**What the task requires:**
Please reproduce every record exactly as written, leaving out the pictures.
Data in this exercise Block Start
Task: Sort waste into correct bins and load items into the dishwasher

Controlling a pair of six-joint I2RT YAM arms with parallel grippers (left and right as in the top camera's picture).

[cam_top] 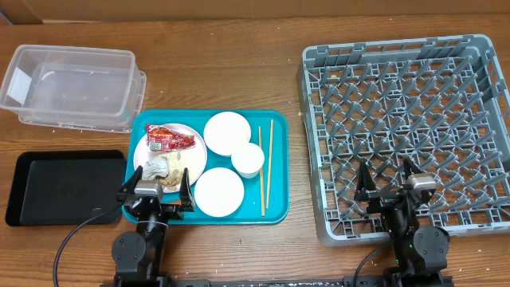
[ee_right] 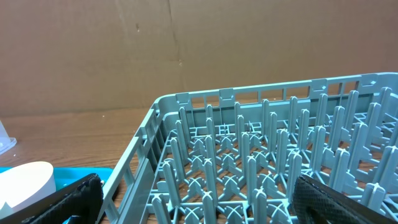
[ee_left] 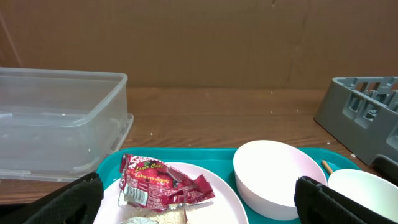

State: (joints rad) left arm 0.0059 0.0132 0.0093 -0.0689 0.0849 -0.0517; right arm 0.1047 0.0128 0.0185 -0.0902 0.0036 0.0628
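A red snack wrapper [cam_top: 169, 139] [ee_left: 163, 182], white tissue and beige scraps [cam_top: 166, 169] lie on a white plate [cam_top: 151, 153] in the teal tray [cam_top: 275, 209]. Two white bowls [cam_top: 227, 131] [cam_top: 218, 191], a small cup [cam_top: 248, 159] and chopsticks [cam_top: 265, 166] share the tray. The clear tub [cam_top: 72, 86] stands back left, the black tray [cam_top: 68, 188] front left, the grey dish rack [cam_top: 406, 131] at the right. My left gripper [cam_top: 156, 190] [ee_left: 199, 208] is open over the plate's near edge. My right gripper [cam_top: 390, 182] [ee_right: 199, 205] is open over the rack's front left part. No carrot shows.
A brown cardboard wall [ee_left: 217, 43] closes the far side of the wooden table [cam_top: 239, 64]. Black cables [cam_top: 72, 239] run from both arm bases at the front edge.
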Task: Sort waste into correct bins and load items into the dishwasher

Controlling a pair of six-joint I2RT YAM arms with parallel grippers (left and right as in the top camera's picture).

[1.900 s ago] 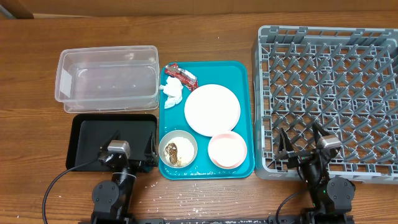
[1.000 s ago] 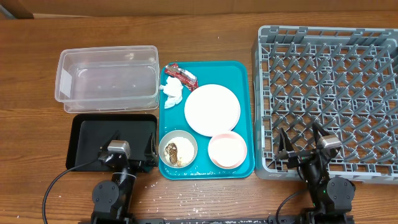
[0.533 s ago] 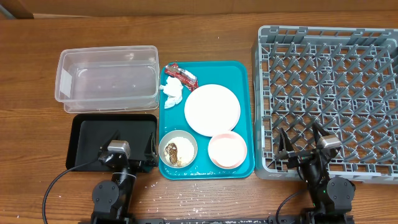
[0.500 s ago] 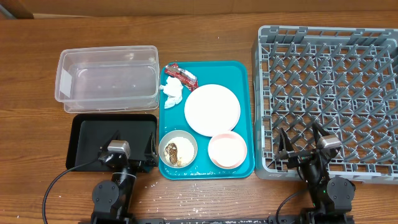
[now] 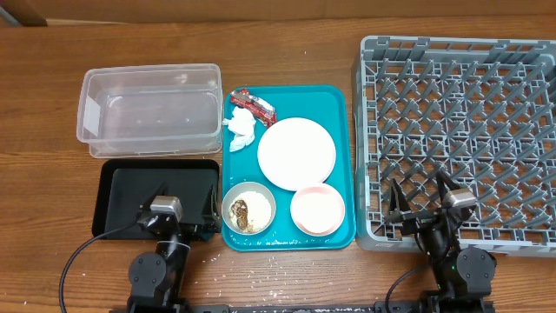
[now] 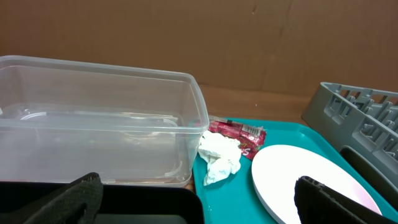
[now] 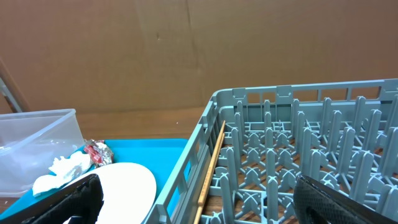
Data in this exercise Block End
**Response box:**
Task: Sort waste into correct bins and load items into the dishwasher

Controlling a pair of six-joint I2RT YAM arms with parallel grippers (left and right as in the top camera's picture).

[cam_top] 
[ee_right] 
[ee_left] 

State: (joints rad) left arm 0.0059 0.0132 0.0093 -0.0689 0.0849 -0.0517; right arm 0.1047 0.0128 0.0185 -0.0902 0.0036 0.0628
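A red snack wrapper [cam_top: 169, 139] [ee_left: 163, 182], white tissue and beige scraps [cam_top: 166, 169] lie on a white plate [cam_top: 151, 153] in the teal tray [cam_top: 275, 209]. Two white bowls [cam_top: 227, 131] [cam_top: 218, 191], a small cup [cam_top: 248, 159] and chopsticks [cam_top: 265, 166] share the tray. The clear tub [cam_top: 72, 86] stands back left, the black tray [cam_top: 68, 188] front left, the grey dish rack [cam_top: 406, 131] at the right. My left gripper [cam_top: 156, 190] [ee_left: 199, 208] is open over the plate's near edge. My right gripper [cam_top: 390, 182] [ee_right: 199, 205] is open over the rack's front left part. No carrot shows.
A brown cardboard wall [ee_left: 217, 43] closes the far side of the wooden table [cam_top: 239, 64]. Black cables [cam_top: 72, 239] run from both arm bases at the front edge.
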Task: Sort waste into correct bins and load items into the dishwasher

Controlling a pair of six-joint I2RT YAM arms with parallel grippers (left and right as in the top camera's picture).

[1.900 s ago] 
[1.000 s ago] 
[0.533 s ago] 
[0.500 s ago] 
[now] 
[now] 
[now] 

What has been written completes the answer.